6. Even if the two functions are no more than 10 lines each many of you forgot
   to do the obvious.
   a.  rename one of the two functions mmulcm was used twice, or mmulrm twice
       for both copies of the code.

   b.  A C[i*n+j] was never turned into C[i+n*j] in the other function. As a result
   half of the submitted implementations were buggy!

   If you don't pay attention to such tiny issues now, problems will pile-up 
   later. BE MORE CAREFUL.

7. Some of you managed to write 10-liners that caused the C-compiler to generate
   warnings or errors (eg. inconsistency between C++-isms and C-isms).
   If you plan to write portable code aim at the lowest common denominator don't
   change the compiler options to suit your style.

   If your 10-line code generates warnings, fix your code, do not look for
   some esoteric compiler options that stop the printing of the warnings.
   Warnings, mean that you are doing something that might be risky. Avoid it.
   It is easier to eliminate warnings from 10-liners than figuring out what is
   going on in a 1000-liner. 
   It is easier to eliminate warnings from 10-liners than figuring out how to
   shut them off with gcc options.

8. Starting with HW2 I'll assign bonus points to the fastest implementation
   that is also complete and elegant (tie breaker). 

   In HW2 user7 got 10 bonus points.

--------------------------------------------------------------------
   ALGORITHMIC PROBLEMS.
9. Some of you are still having problems with parallel algorithm design.

   In sequential algorithm design you only deal with one dimension TIME.
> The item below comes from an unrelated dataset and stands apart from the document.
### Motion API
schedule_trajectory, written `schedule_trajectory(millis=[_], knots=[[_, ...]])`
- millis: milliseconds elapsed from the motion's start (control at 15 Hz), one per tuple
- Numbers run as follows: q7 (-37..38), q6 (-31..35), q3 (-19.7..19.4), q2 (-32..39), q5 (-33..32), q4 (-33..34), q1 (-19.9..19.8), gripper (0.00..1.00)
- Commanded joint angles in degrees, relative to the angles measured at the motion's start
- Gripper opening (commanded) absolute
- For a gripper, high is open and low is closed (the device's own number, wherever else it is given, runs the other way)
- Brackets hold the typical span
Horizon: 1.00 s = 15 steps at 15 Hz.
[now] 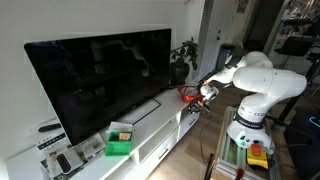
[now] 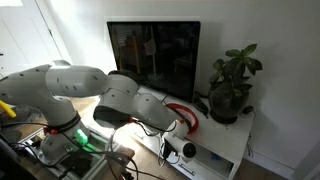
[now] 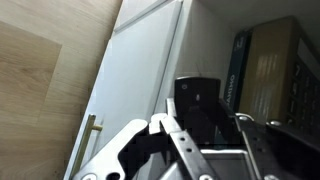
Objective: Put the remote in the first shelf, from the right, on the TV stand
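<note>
Gripper (image 3: 205, 140) fingers pinch the remote (image 3: 197, 98) by its long sides. Its far end points into the open end shelf of the TV stand (image 3: 140, 65), left of a stored box (image 3: 268, 70). This lengthwise hold likely lets it slide in clear of the white wall.

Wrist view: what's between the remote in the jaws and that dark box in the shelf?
Nothing shows there. In the wrist view, only a narrow bare gap separates the remote from the dark box.

A home living room: big TV (image 1: 100, 80) on TV stand (image 1: 150, 135), potted plant (image 2: 232, 85).
</note>
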Motion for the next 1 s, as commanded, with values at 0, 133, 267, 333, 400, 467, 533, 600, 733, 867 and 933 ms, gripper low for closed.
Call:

   In parallel algorithm design you have 3 or 4 dimensions
    TIME (T)
    PROCESSOR SIZE (P)
    WORK (W=PT)
    ACTUAL WORK (W@)
   Efficiency means minimize all of them not just time.

   One needs to minimize sometimes all of them to get to the best algorithm
   possible.


10. One of the problems had to do with ranking/sorting.
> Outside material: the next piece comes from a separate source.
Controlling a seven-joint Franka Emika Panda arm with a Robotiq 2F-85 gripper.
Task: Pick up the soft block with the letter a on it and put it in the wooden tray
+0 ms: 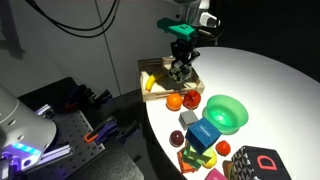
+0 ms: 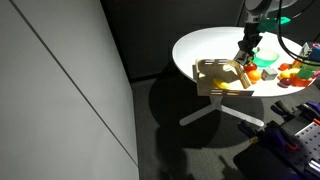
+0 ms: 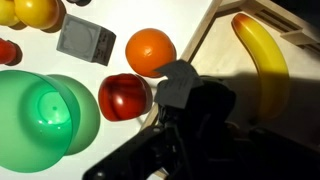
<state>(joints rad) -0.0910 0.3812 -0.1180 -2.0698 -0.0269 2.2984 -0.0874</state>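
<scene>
1. Wrist view: the gripper's (image 3: 190, 120) dark fingers fill the lower middle. The soft block (image 3: 177, 86) sits at their tips, so the pincer looks pressed onto the block, though the fingers are too dark to trace.
2. The desk (image 2: 205, 45) is a round white top on a white pedestal foot. It stands on a dark floor (image 2: 170, 120), with a plain grey wall (image 2: 60, 90) to one side. In an exterior view, black cables (image 1: 95, 20) hang in front of a dark backdrop.
3. The wooden tray (image 1: 160, 72) lies close to the desk's edge, its long sides running roughly along that edge. A banana (image 3: 262, 60) lies inside it, lengthwise along the tray and close to one rim.
4. The block is held over the tray's rim on the side facing the desk's middle, in both exterior views above the tray rather than on the bare top. It shows one grey face to the wrist camera, slightly tilted. Being a cube, it has no long axis, and no letter can be read.
5. Just outside that rim, toward the desk's middle, an orange (image 3: 151, 50) and a red apple (image 3: 124, 97) lie close together. A green bowl (image 3: 45, 110) stands beyond the apple, and a small grey cube (image 3: 86, 40) beyond the orange.
</scene>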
    On the least powerful versions of the CRCW PRAM one can use n**2 procs
    to solve this problem in  lgn time (order of magnitude). You 
    can use n**2 / lgn problems as well
    to attain the same time bound. 


11. Yet for the merging problem you were suggesting
    a. The same algorithm as in 10 (to merge you can just sort).
         . This is too much. Sequential algorithm requires linear time/work.
         . Parallel must do about the same work.
    b. More powerful PRAMs.
         . You can do it with less powerful. The CRCW combining PRAMs that have
            +,MIN, etc capabilities are just for fun not for designing algorithms.
    c. You suggested algorithms that take
         . n steps with more than one processors.
         . nlgn steps with more than one processors
         . n lgn step with 1 or more processors.

     If i do it sequentially i can still do it in n steps and use only one
     processor. This beats all case (c) algorithms.

12. Bonus points.

    . The bonus point problem was for you to think about this case. It's not
    a requirement to solve it. If you decide to solve it however THINK BEFORE
    YOU WRITE THE SOLUTION.

    a. Solutions such as 11c will be ignored.
    b. Solutions such as 11a will be ignored.

    c. One way to gain you some points and do it in lgn*lgn time on 
       an EREW PRAM is to
       emulate a CREW on an EREW i.e. turn the Concurrent Reads into 
       broadcast at a penalty of lgn.

    d. Those of you who have already taken other classes (eg CIS 667/CIS 467h)
       or are taking other classes, use what you learnt in those other classes.

       Eg. a comparison network for bitonic merging dones on an EREW PRAM
       allows you to merge two sorted sequences of n keys each in time
       T=lgn with P=n/2 processors and W=W_2 = nlgn (order of magnitude).